A small package to allow adding security headers to ASP.NET Core websites
Install using the NetEscapades.AspNetCore.SecurityHeaders NuGet package (currently in beta):
PM> Install-Package NetEscapades.AspNetCore.SecurityHeaders -Pre
##Usage
When you install the package, it should be added to your package.json. Alternatively, you can add it directly by adding:
{
"dependencies" : {
"NetEscapades.AspNetCore.SecurityHeaders": "0.1.0"
}
}In order to use the CustomHeader middleware, you must configure the services in the ConfigureServices call of Startup:
public void ConfigureServices(IServiceCollection services)
{
services.AddCustomHeaders();
}You can then add the middleware to your ASP.NET Core application by configuring it as part of your normal Startup pipeline.
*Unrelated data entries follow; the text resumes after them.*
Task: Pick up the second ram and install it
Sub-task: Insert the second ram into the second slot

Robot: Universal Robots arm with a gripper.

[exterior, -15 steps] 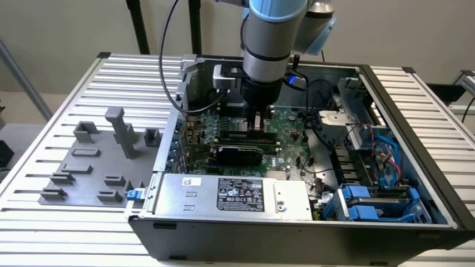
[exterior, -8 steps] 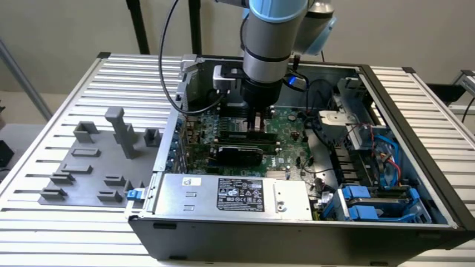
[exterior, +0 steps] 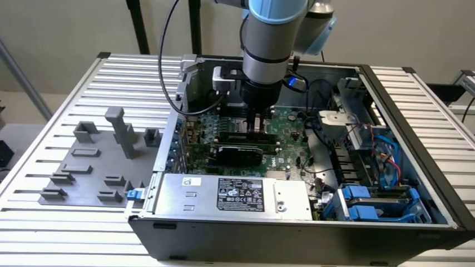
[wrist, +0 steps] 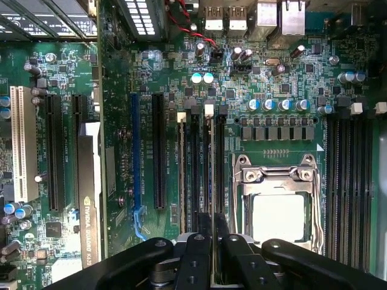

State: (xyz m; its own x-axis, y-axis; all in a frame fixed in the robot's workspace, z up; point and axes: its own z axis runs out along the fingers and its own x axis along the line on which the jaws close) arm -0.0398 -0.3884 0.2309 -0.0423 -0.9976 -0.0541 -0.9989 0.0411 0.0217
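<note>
My gripper (exterior: 256, 123) reaches down into the open computer case (exterior: 415, 144) over the green motherboard (exterior: 286, 147). In the wrist view its black fingers (wrist: 196, 257) stand close together, shut on the second ram (wrist: 210, 175). The ram is seen edge-on as a thin strip running along a memory slot with a white latch. From the exterior view the ram (exterior: 248, 136) is a dark, narrow stick lying level just under the fingertips, at the slots. Whether it is fully seated cannot be told.
A black-topped expansion card (exterior: 237, 153) (wrist: 89, 193) stands close beside the ram slots. The CPU socket (wrist: 278, 205) lies on the other side. The power supply (exterior: 230, 194), blue drive bays (exterior: 371, 203) and cables (exterior: 319, 100) crowd the case. Grey fixture blocks (exterior: 97, 161) sit outside it.
</note>
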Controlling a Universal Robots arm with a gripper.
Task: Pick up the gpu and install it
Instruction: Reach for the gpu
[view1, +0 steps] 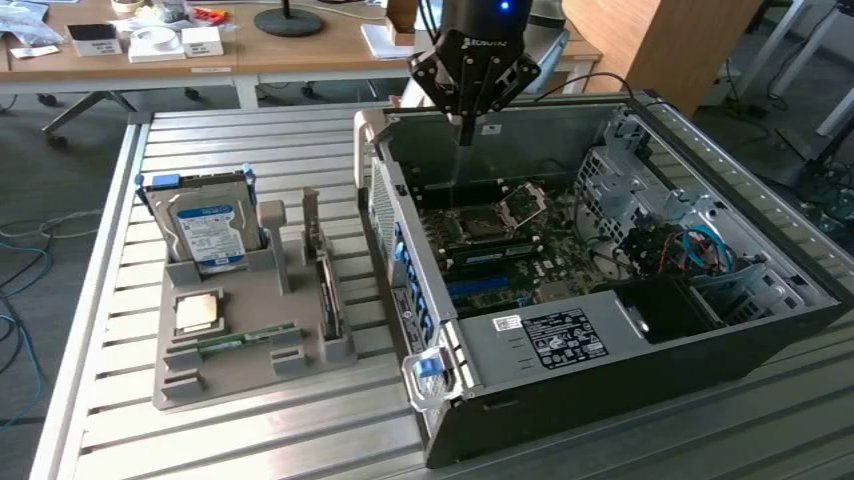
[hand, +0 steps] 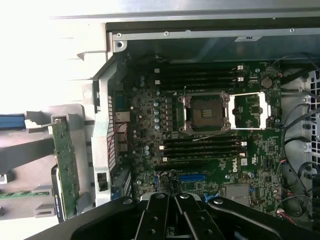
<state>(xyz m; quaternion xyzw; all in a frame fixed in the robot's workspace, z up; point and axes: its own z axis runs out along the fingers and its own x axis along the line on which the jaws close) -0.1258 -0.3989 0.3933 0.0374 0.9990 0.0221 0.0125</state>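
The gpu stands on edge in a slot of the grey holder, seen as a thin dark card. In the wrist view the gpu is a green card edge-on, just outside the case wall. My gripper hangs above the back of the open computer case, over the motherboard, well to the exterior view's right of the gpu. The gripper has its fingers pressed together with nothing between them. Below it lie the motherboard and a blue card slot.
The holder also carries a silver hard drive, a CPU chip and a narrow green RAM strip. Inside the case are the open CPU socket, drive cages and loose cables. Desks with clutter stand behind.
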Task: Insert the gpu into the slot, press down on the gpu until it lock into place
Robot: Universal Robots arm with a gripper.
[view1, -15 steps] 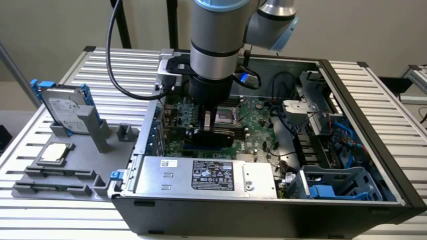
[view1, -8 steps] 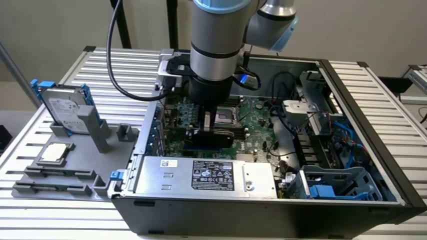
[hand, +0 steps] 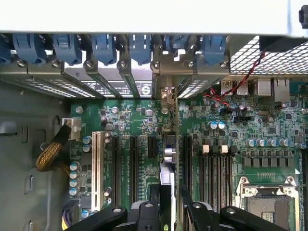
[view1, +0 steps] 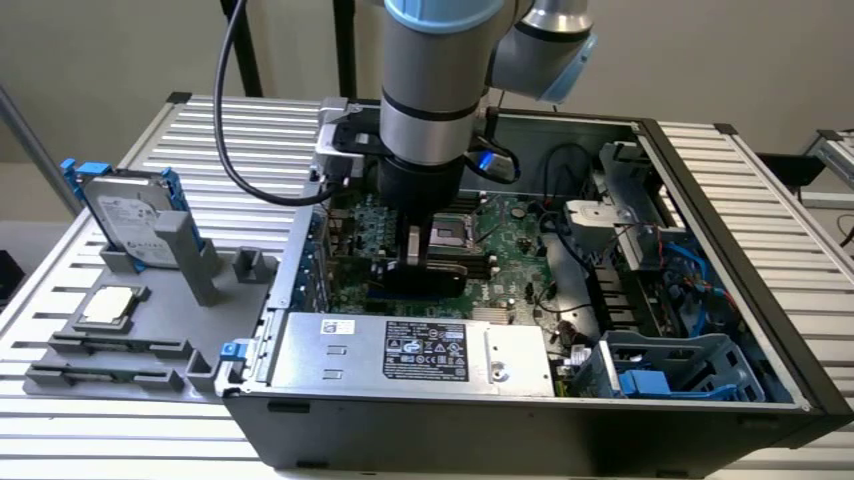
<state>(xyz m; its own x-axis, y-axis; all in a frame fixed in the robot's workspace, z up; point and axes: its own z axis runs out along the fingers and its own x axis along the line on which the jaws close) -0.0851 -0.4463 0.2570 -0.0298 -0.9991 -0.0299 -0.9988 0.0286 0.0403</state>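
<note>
Wrist view, gpu (hand: 167, 180) on edge, long axis toward rear brackets (hand: 144, 72)

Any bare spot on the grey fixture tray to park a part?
Yes: the grey fixture tray is bare between the CPU chip and the PC case. Crowded behind, around the hard drive.

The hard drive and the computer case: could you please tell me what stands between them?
In the exterior view, a tall grey post and a shorter grey bracket of the fixture stand between the hard drive and the computer case.
</note>
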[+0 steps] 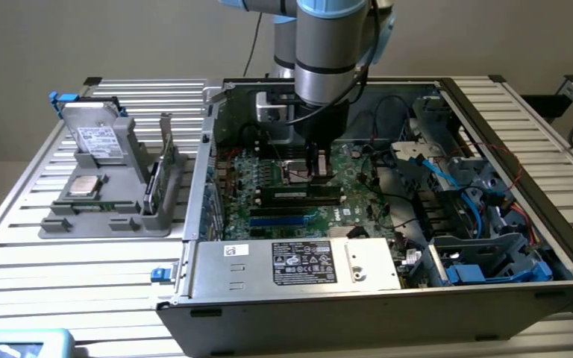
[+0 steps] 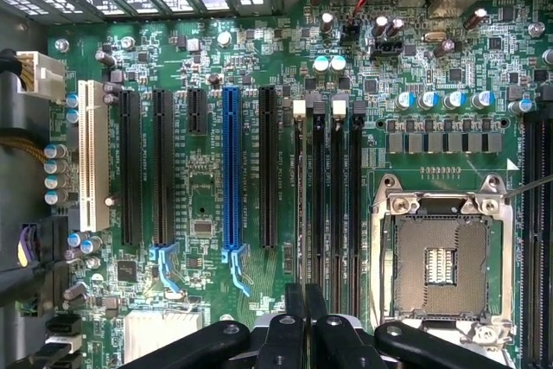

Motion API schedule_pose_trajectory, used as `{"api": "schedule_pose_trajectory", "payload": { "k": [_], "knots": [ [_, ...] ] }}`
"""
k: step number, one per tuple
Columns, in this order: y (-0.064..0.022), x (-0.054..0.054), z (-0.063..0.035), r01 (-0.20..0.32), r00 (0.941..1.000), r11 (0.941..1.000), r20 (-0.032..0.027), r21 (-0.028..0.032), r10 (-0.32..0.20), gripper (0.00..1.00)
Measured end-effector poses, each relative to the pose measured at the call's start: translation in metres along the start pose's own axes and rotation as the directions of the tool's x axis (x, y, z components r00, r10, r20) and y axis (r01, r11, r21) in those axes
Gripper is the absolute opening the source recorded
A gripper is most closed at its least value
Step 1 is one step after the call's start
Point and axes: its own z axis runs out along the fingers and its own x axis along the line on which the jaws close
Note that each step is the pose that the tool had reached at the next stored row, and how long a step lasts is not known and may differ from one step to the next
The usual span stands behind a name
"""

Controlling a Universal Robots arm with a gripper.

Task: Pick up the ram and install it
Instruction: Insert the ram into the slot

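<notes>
My gripper [image 1: 316,176] hangs inside the open computer case, above the green motherboard [image 1: 266,175], and is shut. In the wrist view its dark fingertips [image 2: 295,308] press together with nothing showing between them. They sit over the near end of the black memory slots [image 2: 318,205]. The ram [image 1: 165,149] looks like the thin stick standing on edge in the grey holder [image 1: 107,220], outside the case at the exterior view's left, well away from the gripper.
The case walls [image 1: 199,186] ring the motherboard. An open CPU socket [image 2: 441,257] lies beside the memory slots. Cables and drive cages [image 1: 465,224] crowd the case at the exterior view's right. The holder also carries a hard drive [image 1: 98,138] and a chip [image 1: 86,186].
</notes>
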Motion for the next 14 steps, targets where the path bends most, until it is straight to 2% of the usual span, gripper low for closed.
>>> {"api": "schedule_pose_trajectory", "payload": {
  "k": [14],
  "knots": [
    [0.0001,-0.0002,0.0026,0.0,1.0,1.0,-0.0002,-0.0002,0.0,0.12]
  ]
}}
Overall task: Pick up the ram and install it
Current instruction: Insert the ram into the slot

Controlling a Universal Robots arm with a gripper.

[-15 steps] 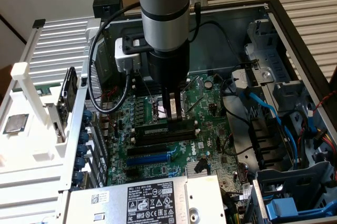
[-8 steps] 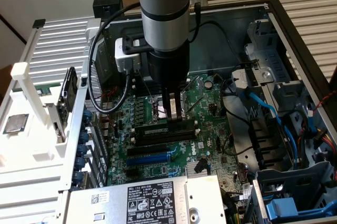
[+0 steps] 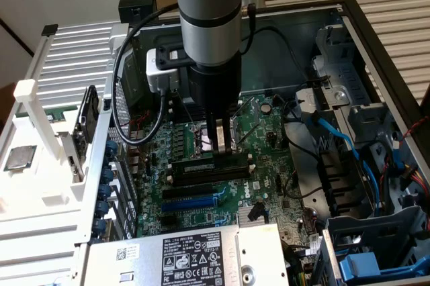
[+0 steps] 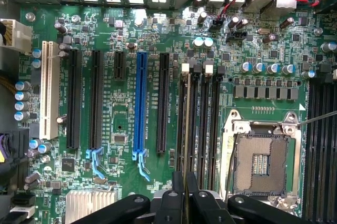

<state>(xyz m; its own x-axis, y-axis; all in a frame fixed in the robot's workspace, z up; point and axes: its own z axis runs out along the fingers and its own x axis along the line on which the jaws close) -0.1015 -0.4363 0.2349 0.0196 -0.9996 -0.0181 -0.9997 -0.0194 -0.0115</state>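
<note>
1. The gripper (image 3: 216, 145) hung straight down from the arm over the motherboard (image 3: 269, 165) inside the open computer case (image 3: 376, 44). It stood just in front of the CPU socket (image 4: 260, 163).
2. Its fingers were nearly together, pinched on the top edge of the ram (image 3: 235, 160) at about mid-length.
3. In the exterior view, the ram lay directly under the fingertips, at their 6 o'clock. The stick ran on edge from roughly 8 o'clock to 3 o'clock of the gripper, in line with the black memory slots (image 3: 201, 188).
4. In the wrist view, the ram (image 4: 185, 129) showed edge-on as a thin line running out from between the fingers (image 4: 174, 197). It sat along one of the memory slots beside the socket.
5. It could not be told whether the stick was fully seated or only resting in the slot.
6. In the exterior view, the blue expansion slot (image 3: 195, 200) lay at the gripper's 6 o'clock, beyond the memory slots. The labelled power supply (image 3: 195, 252) lay farther along the same line.
7. Blue cables (image 3: 336, 138) ran at 3 o'clock, well apart from the gripper.
</note>
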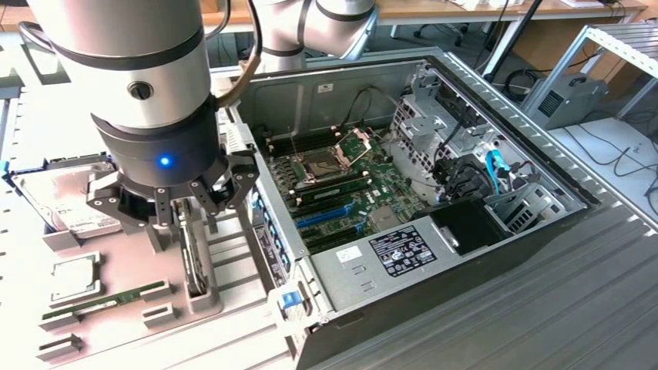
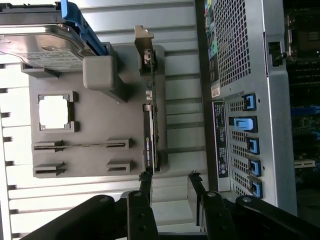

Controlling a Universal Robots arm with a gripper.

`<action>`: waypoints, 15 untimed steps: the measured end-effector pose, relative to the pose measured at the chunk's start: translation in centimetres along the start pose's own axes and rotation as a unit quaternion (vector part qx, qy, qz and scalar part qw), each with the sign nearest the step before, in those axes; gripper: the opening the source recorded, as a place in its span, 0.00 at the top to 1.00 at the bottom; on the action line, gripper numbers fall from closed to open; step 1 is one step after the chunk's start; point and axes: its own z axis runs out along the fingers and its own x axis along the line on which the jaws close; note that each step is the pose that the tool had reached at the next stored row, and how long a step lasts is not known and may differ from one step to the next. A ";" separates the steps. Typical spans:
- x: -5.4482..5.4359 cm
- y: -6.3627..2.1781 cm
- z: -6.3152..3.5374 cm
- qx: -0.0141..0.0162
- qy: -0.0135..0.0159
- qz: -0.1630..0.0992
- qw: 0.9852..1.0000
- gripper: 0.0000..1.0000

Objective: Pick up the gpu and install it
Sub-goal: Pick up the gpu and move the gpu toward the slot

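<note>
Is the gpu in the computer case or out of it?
Out. The gpu stands on edge in the gray fixture beside the case, below the open gripper.

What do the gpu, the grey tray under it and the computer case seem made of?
The gpu: dark circuit board with a pale, metallic-looking end bracket. The grey tray: probably matte plastic, judging by its moulded slots. The computer case: dull silver sheet metal, perforated.

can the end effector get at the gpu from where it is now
Probably yes. The end effector hangs open just above the gpu, which stands on edge in its holder with its top edge bare. Nothing lies between them, and the hard drive sits off to one side.
</note>
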 end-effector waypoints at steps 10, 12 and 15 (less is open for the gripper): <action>0.0 -0.02 0.32 0.000 0.000 0.000 1.000 0.58; 0.0 -0.02 0.34 0.000 0.000 0.000 1.000 0.58; 0.0 -0.02 0.39 0.000 0.000 0.000 1.000 0.58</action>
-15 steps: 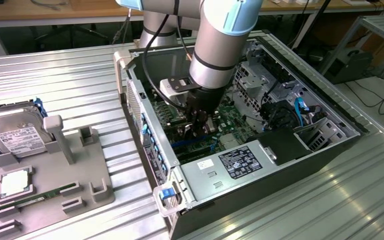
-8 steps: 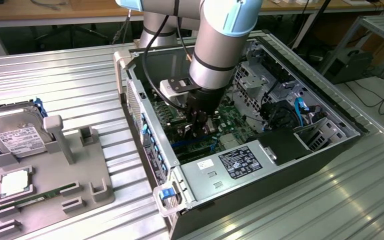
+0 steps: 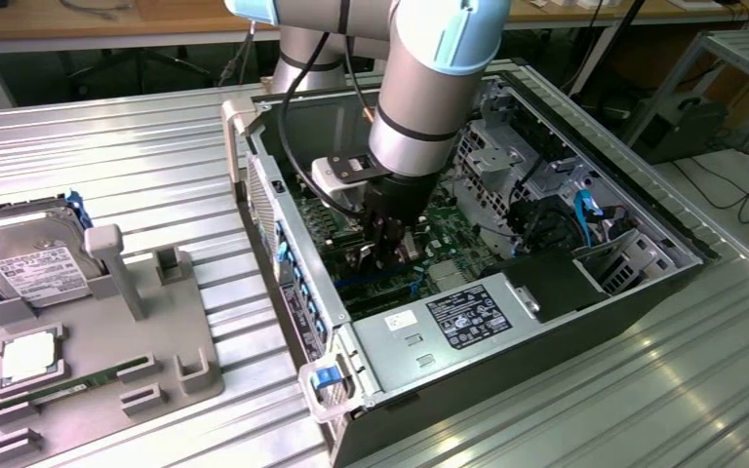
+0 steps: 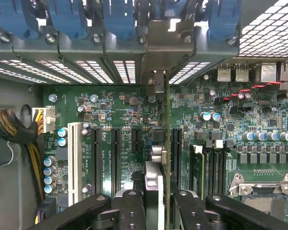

Note that the order of middleware matters, so to apply the headers to all requests it should be configured first in your pipeline.
To configure the middleware, you should create an instance of a HeaderPolicyCollection and add the required policies to it. There are helper methods for adding a number of security-focused header values to the collection, or you can alternatively add any header by using the CustomHeader type. For example, the following would set a number of security headers, and a custom header X-My-Test-Header.
public void Configure(IApplicationBuilder app)
{
var policyCollection = new HeaderPolicyCollection()
.AddFrameOptionsDeny()
.AddXssProtectionBlock()
.AddContentTypeOptionsNoSniff()
.AddStrictTransportSecurityMaxAge(maxAge = 60 * 60 * 24 * 365) // maxage = one year in seconds
.RemoveServerHeader()
.AddCustomHeader("X-My-Test-Header", "Header value");
app.UseCustomHeadersMiddleware(policyCollection)
// other middleware e.g. logging, MVC etc
}The security headers above are also encapsulated in another extension method, so you could rewrite it more tersely using
public void Configure(IApplicationBuilder app)
{
var policyCollection = new HeaderPolicyCollection()
.AddDefaultSecurityHeaders()
.AddCustomHeader("X-My-Test-Header", "Header value");
app.UseCustomHeadersMiddleware(policyCollection)
// other middleware e.g. logging, MVC etc
}##RemoveServerHeader
One point to be aware of is that the RemoveServerHeader method will rarely (ever?) be sufficient to remove the Server header from your output. If any subsequent middleware in your application pipeline add the header, then this will be able to remove it. However Kestrel will generally add the Server header too late in the pipeline to be able to modify it.
Luckily, Kestrel exposes it's own mechanism to allow you to prevent it being added:
var host = new WebHostBuilder()
.UseKestrel(options => options.AddServerHeader = false)
//...In Program.cs, when constructing your app's WebHostBuilder, configure the KestrelServerOptions to prevent the Server tag being added.